Dublin Shooter

By dublinshooter

They do it with mirrors

I really must learn to say No! A mate had a birthday yesterday. I suggested earlier in the week that we meet on the nightto celebrate, but he preferred to leave it until tonight instead. I hesitated to agree because I was committed to having friends over oo watch tomorrow's Grand Prix and needed to get the house looking presentable and organise food and all that, so I told him I'd think about it. I did that, and decided that since it was his birthday he should decide when he wanted to meet, so I said Yes. Not a good idea, even though I got him to agree to a compromise which involved meeting earlier than usual so I'd get home in time for a bit of preparation.

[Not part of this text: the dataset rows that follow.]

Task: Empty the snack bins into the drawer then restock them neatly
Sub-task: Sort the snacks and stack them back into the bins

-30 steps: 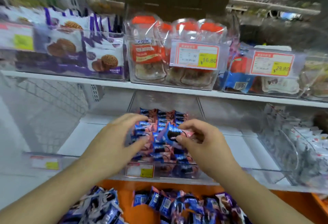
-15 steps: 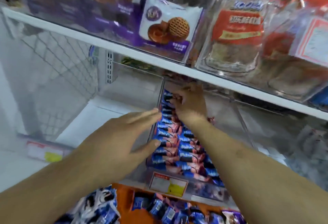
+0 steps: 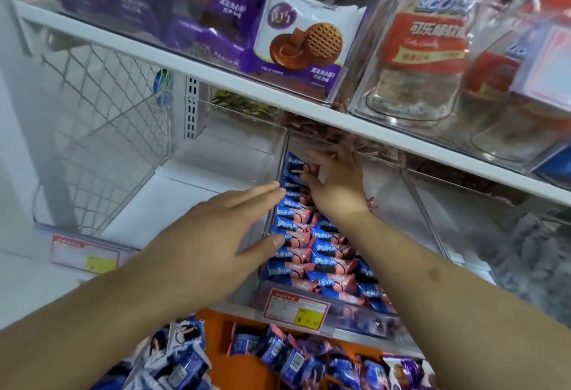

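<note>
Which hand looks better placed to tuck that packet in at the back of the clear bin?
The right hand, probably: it pinches the snack packet deep inside the clear bin. The left hand lies flat against its outer side.

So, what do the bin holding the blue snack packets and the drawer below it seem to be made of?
The bin looks like clear, glossy hard plastic: the shelf shows through its walls, and the edges catch light. The drawer shows a smooth, matte orange surface, probably plastic or painted metal; I cannot tell which.

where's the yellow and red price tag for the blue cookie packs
On the front of the clear bin holding the blue packs, the price tag sits low centre, above the orange drawer.
</note>
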A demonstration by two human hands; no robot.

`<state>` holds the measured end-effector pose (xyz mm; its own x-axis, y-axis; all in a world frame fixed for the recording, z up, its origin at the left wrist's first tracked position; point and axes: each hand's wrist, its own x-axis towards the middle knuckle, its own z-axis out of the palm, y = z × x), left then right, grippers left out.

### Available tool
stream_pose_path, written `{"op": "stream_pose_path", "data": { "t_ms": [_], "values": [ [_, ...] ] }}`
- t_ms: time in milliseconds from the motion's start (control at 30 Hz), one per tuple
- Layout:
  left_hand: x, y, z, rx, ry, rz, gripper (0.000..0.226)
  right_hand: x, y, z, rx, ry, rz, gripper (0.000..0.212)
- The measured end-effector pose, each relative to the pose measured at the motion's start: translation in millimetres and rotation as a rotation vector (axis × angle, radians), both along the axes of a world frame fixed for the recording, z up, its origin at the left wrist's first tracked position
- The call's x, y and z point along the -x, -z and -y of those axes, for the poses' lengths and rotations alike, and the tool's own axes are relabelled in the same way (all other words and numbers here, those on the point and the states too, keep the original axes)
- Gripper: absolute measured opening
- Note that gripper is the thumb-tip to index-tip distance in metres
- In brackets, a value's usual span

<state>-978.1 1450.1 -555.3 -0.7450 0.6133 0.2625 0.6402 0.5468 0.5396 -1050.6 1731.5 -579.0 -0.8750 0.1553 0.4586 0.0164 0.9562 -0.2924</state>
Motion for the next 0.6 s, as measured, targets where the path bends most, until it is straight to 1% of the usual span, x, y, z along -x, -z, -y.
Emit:
{"op": "stream_pose_path", "data": {
  "t_ms": [67,167,233,267,333,433,467,533,600],
  "values": [
    [-4,-5,0,0.002,-0.001,0.008,0.069,-14,-3,-1,-0.011,-0.019,-0.011,0.044],
    [-13,-11,-2,-0.015,-0.005,-0.010,0.068,-46,-13,6,-0.002,-0.070,-0.098,0.041],
    [-24,-22,-3,-0.049,0.007,-0.042,0.064,-76,-24,13,0.034,-0.092,-0.069,0.041],
    [-31,-29,-3,-0.078,0.023,-0.037,0.058,-95,-30,18,0.076,-0.106,-0.040,0.043],
    [-48,-42,-5,-0.121,0.070,0.020,0.044,-139,-39,28,0.179,-0.140,-0.003,0.045],
    [-77,-54,-12,-0.141,0.172,0.167,0.044,-210,-45,40,0.288,-0.235,0.020,0.043],
    [-87,-53,-16,-0.126,0.213,0.216,0.042,-231,-42,42,0.316,-0.272,0.044,0.041],
    [-104,-46,-27,-0.031,0.273,0.282,0.030,-270,-27,36,0.334,-0.313,0.136,0.038],
    [-117,-20,-40,0.092,0.299,0.304,0.022,-300,3,17,0.287,-0.284,0.303,0.039]
  ]
}}
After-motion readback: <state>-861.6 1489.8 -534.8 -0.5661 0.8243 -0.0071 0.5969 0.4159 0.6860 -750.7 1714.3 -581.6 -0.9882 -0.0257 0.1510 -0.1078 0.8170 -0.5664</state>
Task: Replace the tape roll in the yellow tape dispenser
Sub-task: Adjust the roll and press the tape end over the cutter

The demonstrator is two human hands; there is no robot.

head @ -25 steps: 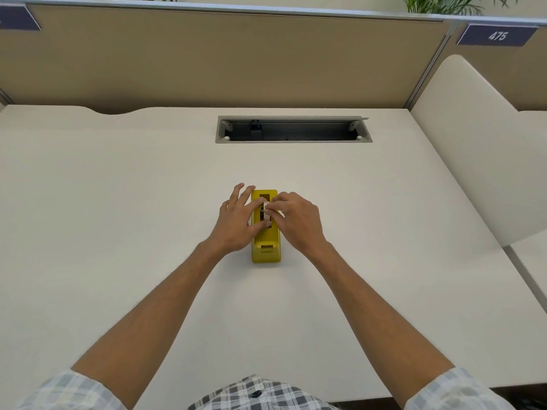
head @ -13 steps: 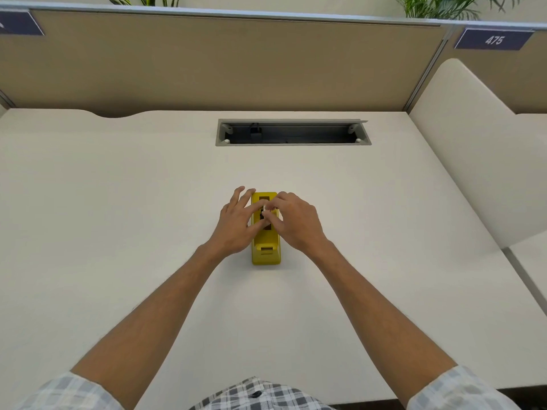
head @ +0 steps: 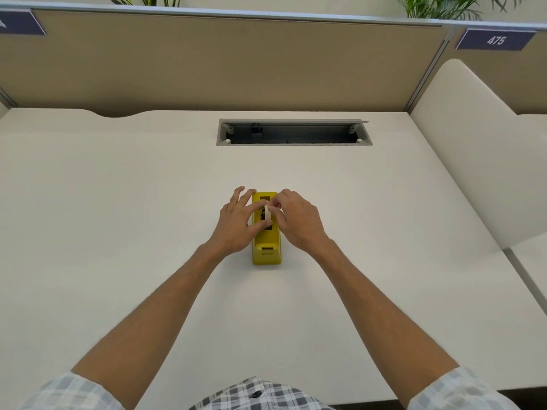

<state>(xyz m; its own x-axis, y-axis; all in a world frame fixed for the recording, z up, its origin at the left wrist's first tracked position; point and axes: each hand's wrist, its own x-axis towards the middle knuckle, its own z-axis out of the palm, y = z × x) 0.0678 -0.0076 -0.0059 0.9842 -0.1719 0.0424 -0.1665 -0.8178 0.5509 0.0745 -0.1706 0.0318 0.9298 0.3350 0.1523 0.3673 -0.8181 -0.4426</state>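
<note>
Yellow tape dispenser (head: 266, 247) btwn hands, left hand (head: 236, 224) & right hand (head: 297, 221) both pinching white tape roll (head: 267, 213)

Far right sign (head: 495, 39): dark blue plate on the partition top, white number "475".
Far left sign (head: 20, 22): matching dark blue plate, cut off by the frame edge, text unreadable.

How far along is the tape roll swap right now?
Done: nothing clearly finished. In hand: both the left hand and right hand pinch the white tape roll over the slot of the yellow dispenser. Left: whether it is seated cannot be told; letting go remains.
</note>
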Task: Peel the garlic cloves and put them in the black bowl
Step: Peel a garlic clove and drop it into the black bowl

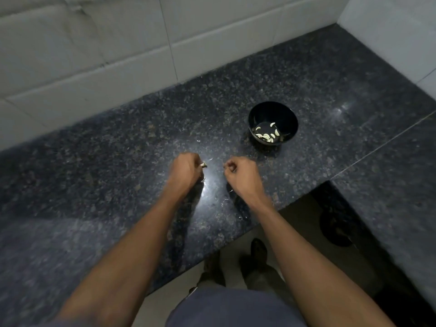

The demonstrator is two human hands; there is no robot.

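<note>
Garlic clove (203,164) pinched in left hand (185,171), right hand (239,173) curled empty, black bowl (273,114) beyond, counter edge (304,195) near right wrist

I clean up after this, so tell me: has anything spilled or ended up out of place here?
Only pale peel scraps lie scattered on the granite counter near the hands. The peeled cloves sit inside the upright black bowl.

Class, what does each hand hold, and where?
Left hand pinches a garlic clove at its fingertips; right hand is curled, contents cannot be told.
</note>
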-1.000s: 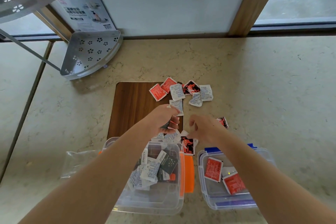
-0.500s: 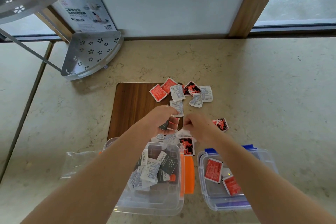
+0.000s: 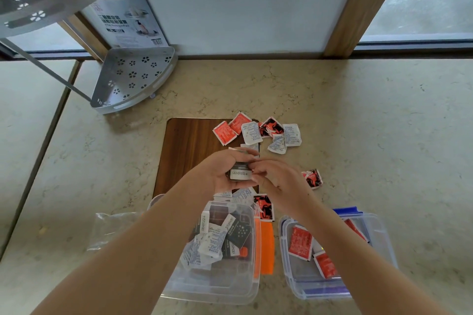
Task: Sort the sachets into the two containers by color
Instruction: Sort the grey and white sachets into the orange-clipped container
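Your right hand [image 3: 277,181] is now closing in, joining your left hand [image 3: 225,174], which is clamping the dark white-labelled sachets [image 3: 240,173]; a drop into the near-left clear orange-latched container [image 3: 252,286] is likely coming.

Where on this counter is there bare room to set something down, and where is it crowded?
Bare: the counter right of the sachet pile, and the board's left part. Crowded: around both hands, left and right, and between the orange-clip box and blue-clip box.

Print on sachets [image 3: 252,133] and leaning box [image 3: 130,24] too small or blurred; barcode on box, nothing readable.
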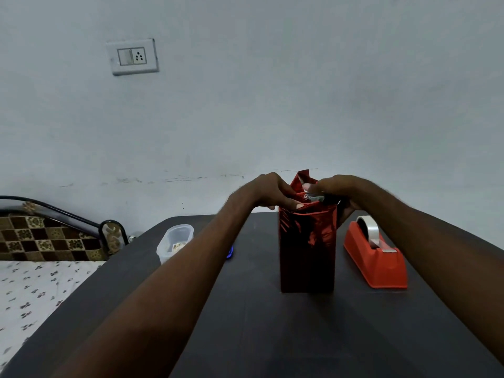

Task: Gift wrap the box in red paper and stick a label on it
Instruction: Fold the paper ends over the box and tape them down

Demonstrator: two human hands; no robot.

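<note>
Head view puts the dark wooden table before you, and everything else is placed from the tall upright box wrapped in shiny red foil paper standing near its middle. Left of the box and beyond the table edge lies a bed with a flowered white sheet. Just to the right of the box sits the red plastic tape dispenser with its clear roll, near but not touching. Left of the box, well apart, is a small translucent plastic container with something pale inside that you cannot make out.

Your left hand is curled over the box's top left edge, fingers pressing and pinching the loose paper flaps down. Your right hand is curled over the top right, pinching the gathered paper; a small silvery scrap at its fingertips may be tape, though that is too small to tell.

Judging by the sheen and creases, the foil is thin, slippery and quick to tear or spring back, so hold it by the folded edges close to the box rim, not the free points. The box looks light and tall, so it may tip; steady it from the top as you fold. No label is visible yet
</note>
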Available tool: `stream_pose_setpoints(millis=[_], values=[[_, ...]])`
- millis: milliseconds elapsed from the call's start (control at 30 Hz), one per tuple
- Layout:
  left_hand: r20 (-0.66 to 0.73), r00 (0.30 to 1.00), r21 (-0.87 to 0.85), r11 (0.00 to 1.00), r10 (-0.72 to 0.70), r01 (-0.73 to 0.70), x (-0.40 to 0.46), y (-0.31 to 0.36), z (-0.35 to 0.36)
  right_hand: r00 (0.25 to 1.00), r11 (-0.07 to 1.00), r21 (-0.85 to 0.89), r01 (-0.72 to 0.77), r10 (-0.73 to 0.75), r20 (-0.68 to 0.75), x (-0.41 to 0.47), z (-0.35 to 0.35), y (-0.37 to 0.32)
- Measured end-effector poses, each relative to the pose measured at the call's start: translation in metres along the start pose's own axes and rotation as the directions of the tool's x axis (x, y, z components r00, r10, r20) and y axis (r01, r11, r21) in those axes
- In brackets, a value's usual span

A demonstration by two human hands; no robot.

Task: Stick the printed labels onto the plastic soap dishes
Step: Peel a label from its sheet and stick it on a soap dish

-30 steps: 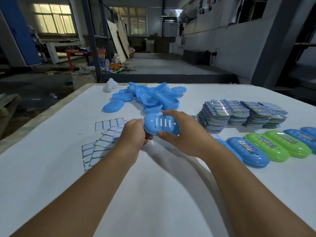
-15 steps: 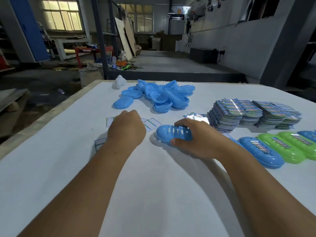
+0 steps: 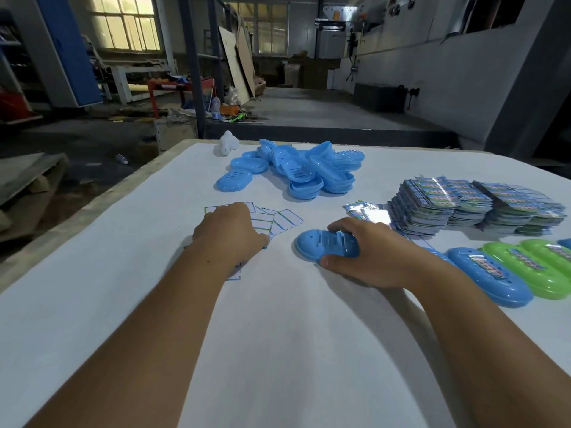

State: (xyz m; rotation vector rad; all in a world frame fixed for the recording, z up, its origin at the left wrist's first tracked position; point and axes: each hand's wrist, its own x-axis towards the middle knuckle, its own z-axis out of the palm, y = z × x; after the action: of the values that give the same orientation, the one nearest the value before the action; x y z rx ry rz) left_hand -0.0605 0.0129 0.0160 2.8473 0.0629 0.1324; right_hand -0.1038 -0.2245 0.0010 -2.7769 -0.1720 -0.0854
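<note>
Now, dish: my right hand [image 3: 375, 254] grips a blue slotted soap dish [image 3: 324, 244] flat on the white table [image 3: 278, 335].
Left hand [image 3: 231, 233]: palm down on loose labels [image 3: 275, 220]; whether it pinches one, I cannot tell.
Around: blue dish pile [image 3: 296, 171] beyond, label stacks [image 3: 463, 202] and labelled dishes [image 3: 509, 273] at right.
Axis: long side runs left-right.

Both your bare forearms reach up from the bottom of the frame toward its middle, your left hand [image 3: 230, 234] lying knuckles-up left of centre with its fingers hidden, your right hand [image 3: 375, 253] right of centre, fingers and thumb curled in a grip.
</note>
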Motion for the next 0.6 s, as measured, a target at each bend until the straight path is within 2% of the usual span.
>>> stream_pose_setpoints(millis=[267, 333, 400, 467, 533, 600], values=[[-0.079, 0.997, -0.237, 0.971, -0.003, -0.016, 0.008, 0.000, 0.003, 1.000, 1.000, 0.015, -0.013, 0.013, 0.005, -0.002, 0.000, -0.002], [-0.091, 0.996, -0.370, 0.929, -0.010, -0.024, 0.010, 0.002, 0.002, 1.000, 1.000, 0.024, -0.011, 0.011, 0.006, -0.003, -0.001, -0.002], [-0.068, 0.997, -0.561, 0.827, -0.022, -0.019, 0.009, 0.006, 0.000, 0.999, 0.998, 0.059, -0.011, 0.013, -0.031, -0.002, 0.000, -0.004], [-0.030, 0.999, -0.740, 0.673, -0.012, -0.014, 0.005, 0.014, -0.001, 0.989, 0.990, 0.140, -0.009, 0.029, -0.145, -0.001, -0.001, -0.006], [0.013, 1.000, -0.868, 0.497, 0.005, 0.009, -0.002, 0.025, -0.002, 0.962, 0.954, 0.299, 0.002, 0.080, -0.261, 0.001, -0.004, -0.009], [0.079, 0.995, -0.952, 0.299, 0.059, 0.058, -0.009, 0.036, 0.000, 0.957, 0.855, 0.518, 0.009, 0.143, -0.253, 0.002, -0.007, -0.014]])
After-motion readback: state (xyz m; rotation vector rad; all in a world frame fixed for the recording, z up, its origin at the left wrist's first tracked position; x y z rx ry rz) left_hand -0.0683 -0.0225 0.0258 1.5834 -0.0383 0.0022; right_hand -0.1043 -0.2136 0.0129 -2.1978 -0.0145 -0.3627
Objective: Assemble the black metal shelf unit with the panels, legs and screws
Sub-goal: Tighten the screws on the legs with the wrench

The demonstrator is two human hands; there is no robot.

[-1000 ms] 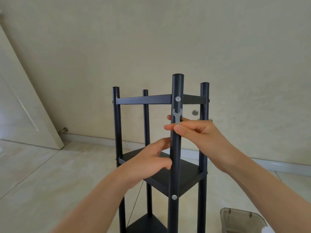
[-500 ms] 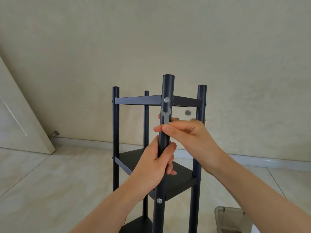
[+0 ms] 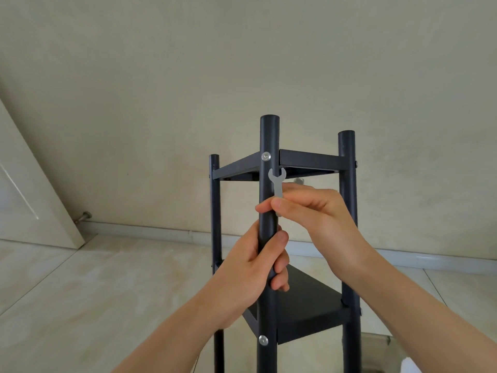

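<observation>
Black steel tubing fills the middle of the view: the shelf unit [image 3: 282, 238] stands upright on the tiled floor [image 3: 80, 292], its nearest leg [image 3: 269, 135] wrapped by the left hand [image 3: 252, 267], fingers curled round it. At about two o'clock from that grip, the right hand [image 3: 314, 214] pinches a small flat wrench [image 3: 277, 184], its open mouth just below the top screw [image 3: 266, 156], apart from it. The thin wrench could slip off the screw head if it seats crooked, or the frame could twist should the left grip slacken. Whether that screw is already tight I cannot tell; the legs' feet are cut off below, and a container at five o'clock is barely visible.
</observation>
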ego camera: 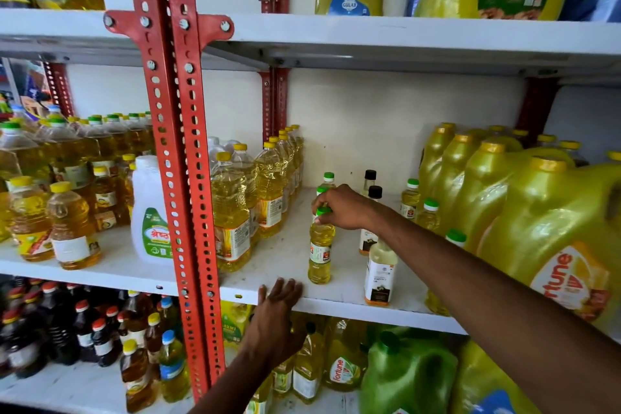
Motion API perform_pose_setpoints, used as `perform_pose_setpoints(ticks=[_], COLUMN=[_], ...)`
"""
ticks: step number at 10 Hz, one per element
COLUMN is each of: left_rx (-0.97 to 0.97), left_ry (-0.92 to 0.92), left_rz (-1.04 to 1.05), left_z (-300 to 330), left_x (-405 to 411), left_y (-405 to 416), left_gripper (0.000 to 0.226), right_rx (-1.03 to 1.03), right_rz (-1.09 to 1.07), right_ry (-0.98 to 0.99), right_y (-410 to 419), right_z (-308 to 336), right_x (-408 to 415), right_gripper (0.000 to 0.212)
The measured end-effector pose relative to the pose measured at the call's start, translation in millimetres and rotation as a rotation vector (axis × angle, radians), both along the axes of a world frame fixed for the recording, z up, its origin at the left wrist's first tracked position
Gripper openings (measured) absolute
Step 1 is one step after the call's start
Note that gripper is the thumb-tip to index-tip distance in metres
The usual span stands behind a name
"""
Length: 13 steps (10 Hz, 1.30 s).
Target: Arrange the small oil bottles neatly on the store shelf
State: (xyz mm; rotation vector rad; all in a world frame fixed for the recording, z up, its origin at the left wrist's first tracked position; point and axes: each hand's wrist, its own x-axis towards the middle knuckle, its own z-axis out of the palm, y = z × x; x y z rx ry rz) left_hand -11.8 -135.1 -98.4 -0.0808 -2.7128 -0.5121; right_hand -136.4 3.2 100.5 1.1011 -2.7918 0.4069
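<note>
A small yellow oil bottle with a green cap [321, 250] stands upright near the front of the white middle shelf [339, 296]. My right hand [341, 208] is closed around its neck and cap. Two more green-capped small bottles [327, 178] stand in a line behind it, partly hidden by the hand. To the right stand black-capped small bottles [374, 193], a white-labelled bottle [379, 274] under my forearm, and other green-capped ones [410, 198]. My left hand [277, 312] rests flat on the shelf's front edge, fingers spread, holding nothing.
Tall yellow-capped oil bottles [232, 208] stand in rows left of the small ones, beside a red perforated upright [188, 178]. Large yellow jugs [544, 228] fill the shelf's right side. Bare shelf lies between the bottle rows. Lower and upper shelves hold more bottles and jugs.
</note>
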Motion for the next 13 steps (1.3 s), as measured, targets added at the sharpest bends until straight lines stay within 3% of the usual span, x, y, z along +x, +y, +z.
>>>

I did manage to begin the house-tidying, and I did manage to get in the food and the booze, all before heading over to my weekly musical get-together. After that it was straight over to meet Alan, fortunately early enough for our agreed meeting time to nip into Wynn's Hotel on Abbey Street for a quick toilet break. Naturally, I couldn't use the toilet without sampling the bar wares too. I always think of this as a travelling-salesman's sort of place, which it may well have been once. Its main advantage this evening was that it was quieter than the pub across the road. I had enough time to enjoy a nice refreshing gin and tonic with a dash of lime while I sussed out the rather strange, old-worldy decor, which included the always fascinating setup of pairs of blippable, facing mirrors.

The rest is history. For some reason we opted to stay on cocktails all night, beginning in Floridita and ending in the Mint Bar in the Westin Hotel. This is where we stumbled on the great jazz group last month, but they've now been replaced with a different, inferior crowd who didn't entice me at all to reach for the camera. The cocktails were good, though. So good that we ran past our self-appointed schedule and I had to make a mad dash to catch the last bus home. The grand plan of doing some house-cleaning when I got home went up in smoke. The only realistic option was to fall straight into bed and set the alarm for an early catch-up.

PS: 100 blip points go to the first person who spots my camera in this shot.